ACTIVITY
Return the following data exactly, with all pictures left out.

-- DATASET EXTRACT follows --

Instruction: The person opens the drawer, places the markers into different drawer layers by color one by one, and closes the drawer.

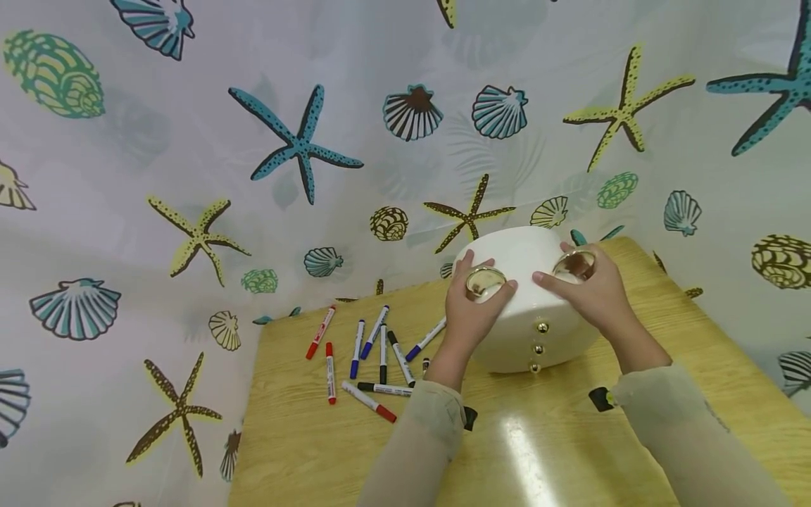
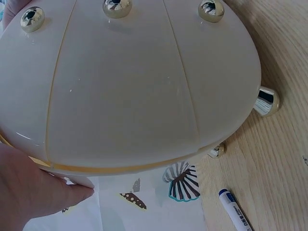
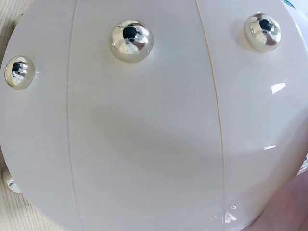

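Note:
A glossy white rounded box (image 1: 510,348) with three drawer fronts stands on the table, each front bearing a round gold knob (image 3: 131,41). Two gold-rimmed round pieces rise from its top. My left hand (image 1: 469,310) grips around the left gold-rimmed piece (image 1: 485,280), thumb pointing inward over the white top. Around the right gold-rimmed piece (image 1: 575,265), my right hand (image 1: 595,292) holds in the same way. The left wrist view shows thin seams between the drawers and shiny gold feet (image 2: 267,102) against the tabletop.
Several markers with red, blue and black caps lie scattered left of the box, among them a red-capped marker (image 1: 331,373) and a blue-capped marker (image 1: 426,339). A wood-grain table (image 1: 298,436) carries everything. Behind it hangs a white curtain (image 1: 355,56) printed with starfish and shells.

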`<move>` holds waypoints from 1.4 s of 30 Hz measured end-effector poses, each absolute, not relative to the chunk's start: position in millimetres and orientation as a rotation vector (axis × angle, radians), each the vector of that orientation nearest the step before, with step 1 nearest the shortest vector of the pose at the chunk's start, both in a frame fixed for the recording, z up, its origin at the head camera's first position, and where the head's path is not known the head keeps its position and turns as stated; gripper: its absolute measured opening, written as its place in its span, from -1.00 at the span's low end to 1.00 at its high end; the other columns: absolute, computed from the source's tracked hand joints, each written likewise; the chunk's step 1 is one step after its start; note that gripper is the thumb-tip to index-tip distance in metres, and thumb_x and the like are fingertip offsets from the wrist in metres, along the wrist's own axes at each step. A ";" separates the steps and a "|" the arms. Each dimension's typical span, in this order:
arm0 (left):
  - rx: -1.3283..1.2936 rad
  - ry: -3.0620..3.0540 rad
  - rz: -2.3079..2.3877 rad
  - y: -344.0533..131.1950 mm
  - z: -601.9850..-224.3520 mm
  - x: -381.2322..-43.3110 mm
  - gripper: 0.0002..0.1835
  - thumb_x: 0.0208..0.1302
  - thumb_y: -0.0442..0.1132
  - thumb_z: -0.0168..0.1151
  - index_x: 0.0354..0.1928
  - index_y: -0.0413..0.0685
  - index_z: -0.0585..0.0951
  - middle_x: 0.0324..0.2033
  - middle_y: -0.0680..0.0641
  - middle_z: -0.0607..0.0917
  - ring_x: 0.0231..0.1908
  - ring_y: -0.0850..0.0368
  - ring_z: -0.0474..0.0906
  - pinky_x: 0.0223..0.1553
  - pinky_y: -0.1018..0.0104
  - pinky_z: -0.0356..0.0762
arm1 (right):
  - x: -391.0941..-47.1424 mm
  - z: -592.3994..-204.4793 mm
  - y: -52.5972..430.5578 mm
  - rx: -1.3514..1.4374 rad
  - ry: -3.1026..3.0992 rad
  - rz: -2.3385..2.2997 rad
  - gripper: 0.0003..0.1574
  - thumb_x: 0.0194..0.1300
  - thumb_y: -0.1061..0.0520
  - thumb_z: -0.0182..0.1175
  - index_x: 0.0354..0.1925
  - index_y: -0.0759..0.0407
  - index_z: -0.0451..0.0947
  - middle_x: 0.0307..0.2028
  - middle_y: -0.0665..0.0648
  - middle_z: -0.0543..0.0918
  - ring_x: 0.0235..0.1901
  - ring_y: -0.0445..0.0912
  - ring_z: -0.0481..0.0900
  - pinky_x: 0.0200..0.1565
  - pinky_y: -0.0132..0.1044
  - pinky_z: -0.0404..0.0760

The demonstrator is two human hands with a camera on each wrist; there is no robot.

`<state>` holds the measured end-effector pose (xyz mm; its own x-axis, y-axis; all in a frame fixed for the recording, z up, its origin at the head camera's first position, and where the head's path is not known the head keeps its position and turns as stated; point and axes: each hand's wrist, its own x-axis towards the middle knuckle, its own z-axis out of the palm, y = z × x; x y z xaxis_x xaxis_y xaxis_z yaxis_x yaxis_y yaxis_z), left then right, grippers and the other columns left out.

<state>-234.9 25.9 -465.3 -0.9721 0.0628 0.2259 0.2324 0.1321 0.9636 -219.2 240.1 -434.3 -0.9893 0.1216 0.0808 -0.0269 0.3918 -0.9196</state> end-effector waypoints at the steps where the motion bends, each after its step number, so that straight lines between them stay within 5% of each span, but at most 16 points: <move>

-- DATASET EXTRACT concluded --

OUTPUT OF THE TASK
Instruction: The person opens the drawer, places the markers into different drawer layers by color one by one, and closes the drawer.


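Note:
A glossy white rounded box (image 1: 510,348) with three drawer fronts stands on the table, each front bearing a round gold knob (image 3: 131,41). Two gold-rimmed round pieces rise from its top. My left hand (image 1: 469,310) grips around the left gold-rimmed piece (image 1: 485,280), thumb pointing inward over the white top. Around the right gold-rimmed piece (image 1: 575,265), my right hand (image 1: 595,292) holds in the same way. The left wrist view shows thin seams between the drawers and shiny gold feet (image 2: 267,102) against the tabletop.
Several markers with red, blue and black caps lie scattered left of the box, among them a red-capped marker (image 1: 331,373) and a blue-capped marker (image 1: 426,339). A wood-grain table (image 1: 298,436) carries everything. Behind it hangs a white curtain (image 1: 355,56) printed with starfish and shells.
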
`<move>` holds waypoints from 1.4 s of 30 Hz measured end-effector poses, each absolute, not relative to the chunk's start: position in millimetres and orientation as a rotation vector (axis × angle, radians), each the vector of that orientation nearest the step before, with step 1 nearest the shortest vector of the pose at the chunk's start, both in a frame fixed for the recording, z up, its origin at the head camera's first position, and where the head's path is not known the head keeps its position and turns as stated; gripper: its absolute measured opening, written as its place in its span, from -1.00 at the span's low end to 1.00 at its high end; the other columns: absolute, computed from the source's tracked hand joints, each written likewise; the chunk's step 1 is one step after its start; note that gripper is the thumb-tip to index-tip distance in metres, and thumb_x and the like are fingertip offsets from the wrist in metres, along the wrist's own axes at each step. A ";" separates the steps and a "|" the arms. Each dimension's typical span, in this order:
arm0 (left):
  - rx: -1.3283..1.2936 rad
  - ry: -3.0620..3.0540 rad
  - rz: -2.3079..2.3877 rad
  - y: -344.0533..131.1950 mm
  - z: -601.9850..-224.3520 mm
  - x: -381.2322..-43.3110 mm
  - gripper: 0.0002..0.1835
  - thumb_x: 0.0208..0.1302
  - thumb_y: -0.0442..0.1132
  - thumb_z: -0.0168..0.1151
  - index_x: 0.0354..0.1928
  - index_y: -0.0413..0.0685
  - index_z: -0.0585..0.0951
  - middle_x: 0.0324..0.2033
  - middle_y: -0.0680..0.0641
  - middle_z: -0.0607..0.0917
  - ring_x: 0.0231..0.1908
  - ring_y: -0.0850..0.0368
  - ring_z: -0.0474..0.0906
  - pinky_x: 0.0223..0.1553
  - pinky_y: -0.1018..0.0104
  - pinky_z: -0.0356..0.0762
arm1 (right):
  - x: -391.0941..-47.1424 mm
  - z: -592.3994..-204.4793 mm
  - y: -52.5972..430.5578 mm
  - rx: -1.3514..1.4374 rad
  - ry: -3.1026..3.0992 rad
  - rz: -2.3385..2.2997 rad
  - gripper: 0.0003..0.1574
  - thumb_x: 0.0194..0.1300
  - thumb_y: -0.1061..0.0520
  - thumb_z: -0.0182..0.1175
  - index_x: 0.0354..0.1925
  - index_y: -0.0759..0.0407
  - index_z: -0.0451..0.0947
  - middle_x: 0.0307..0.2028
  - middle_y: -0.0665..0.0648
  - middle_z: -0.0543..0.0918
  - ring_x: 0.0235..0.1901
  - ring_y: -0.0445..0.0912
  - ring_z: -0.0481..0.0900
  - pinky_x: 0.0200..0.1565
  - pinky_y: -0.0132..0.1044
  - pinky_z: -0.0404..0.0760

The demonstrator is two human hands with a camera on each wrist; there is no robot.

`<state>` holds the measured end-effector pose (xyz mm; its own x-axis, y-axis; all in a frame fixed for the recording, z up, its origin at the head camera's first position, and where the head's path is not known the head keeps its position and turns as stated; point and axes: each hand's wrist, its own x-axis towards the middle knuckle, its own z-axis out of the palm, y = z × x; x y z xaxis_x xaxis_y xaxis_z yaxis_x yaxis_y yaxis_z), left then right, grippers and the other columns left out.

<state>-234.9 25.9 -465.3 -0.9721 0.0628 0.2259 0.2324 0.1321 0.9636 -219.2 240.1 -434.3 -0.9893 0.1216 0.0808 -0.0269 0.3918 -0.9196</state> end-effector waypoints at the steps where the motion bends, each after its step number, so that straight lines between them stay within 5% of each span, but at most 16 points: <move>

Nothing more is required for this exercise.